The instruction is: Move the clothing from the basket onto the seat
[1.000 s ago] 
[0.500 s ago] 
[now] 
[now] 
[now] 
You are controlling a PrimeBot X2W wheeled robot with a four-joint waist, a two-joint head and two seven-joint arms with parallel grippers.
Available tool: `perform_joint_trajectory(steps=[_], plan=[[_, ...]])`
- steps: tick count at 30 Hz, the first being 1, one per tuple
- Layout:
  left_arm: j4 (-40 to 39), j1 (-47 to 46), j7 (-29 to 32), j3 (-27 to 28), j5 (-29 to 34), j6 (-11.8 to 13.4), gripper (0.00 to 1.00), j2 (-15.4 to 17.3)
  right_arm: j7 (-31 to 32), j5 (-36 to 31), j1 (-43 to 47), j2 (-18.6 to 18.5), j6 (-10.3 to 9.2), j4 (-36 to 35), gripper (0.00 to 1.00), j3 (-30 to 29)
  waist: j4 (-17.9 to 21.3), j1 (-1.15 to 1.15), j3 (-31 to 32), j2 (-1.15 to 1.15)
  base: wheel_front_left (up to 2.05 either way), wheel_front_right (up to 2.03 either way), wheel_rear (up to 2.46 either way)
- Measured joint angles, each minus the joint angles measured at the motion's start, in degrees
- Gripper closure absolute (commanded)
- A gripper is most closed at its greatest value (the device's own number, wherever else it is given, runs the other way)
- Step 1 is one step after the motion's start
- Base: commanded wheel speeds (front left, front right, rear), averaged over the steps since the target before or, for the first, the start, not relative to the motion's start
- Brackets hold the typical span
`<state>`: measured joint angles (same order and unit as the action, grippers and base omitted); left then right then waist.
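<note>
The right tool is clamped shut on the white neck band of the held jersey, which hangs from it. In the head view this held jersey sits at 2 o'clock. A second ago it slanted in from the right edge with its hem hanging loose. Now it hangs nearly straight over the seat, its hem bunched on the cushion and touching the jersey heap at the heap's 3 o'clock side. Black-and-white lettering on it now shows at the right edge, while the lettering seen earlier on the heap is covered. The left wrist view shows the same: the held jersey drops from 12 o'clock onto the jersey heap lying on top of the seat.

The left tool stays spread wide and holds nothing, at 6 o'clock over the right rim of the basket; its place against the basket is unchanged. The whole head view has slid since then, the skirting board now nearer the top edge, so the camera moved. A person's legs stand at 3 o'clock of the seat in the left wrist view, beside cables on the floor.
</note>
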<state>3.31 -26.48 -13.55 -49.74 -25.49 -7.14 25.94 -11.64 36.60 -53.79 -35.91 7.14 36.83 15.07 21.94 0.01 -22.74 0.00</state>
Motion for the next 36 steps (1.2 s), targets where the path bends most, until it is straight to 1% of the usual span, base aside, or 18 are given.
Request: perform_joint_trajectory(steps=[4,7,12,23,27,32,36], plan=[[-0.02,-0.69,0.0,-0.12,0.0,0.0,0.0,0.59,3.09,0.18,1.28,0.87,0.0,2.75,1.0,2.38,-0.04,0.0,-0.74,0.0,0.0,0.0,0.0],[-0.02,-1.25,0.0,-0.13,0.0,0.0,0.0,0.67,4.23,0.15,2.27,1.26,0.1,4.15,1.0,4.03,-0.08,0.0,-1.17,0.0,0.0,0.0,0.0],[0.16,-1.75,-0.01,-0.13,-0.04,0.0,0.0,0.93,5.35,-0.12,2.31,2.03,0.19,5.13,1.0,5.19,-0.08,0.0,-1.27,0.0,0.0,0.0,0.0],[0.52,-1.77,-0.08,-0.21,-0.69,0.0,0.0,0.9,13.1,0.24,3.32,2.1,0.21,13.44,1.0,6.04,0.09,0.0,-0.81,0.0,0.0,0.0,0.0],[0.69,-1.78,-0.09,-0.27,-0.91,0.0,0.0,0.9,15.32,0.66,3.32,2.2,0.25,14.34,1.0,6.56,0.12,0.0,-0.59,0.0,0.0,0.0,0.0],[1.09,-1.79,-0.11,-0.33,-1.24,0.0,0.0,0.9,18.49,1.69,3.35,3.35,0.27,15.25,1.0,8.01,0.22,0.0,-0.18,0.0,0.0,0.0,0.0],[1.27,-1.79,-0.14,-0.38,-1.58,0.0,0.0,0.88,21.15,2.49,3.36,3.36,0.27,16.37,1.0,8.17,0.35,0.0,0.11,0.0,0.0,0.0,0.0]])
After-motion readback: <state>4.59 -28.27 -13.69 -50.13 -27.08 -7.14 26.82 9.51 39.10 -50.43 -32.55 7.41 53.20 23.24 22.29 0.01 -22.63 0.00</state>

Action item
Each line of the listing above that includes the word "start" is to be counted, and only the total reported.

Result for this task
3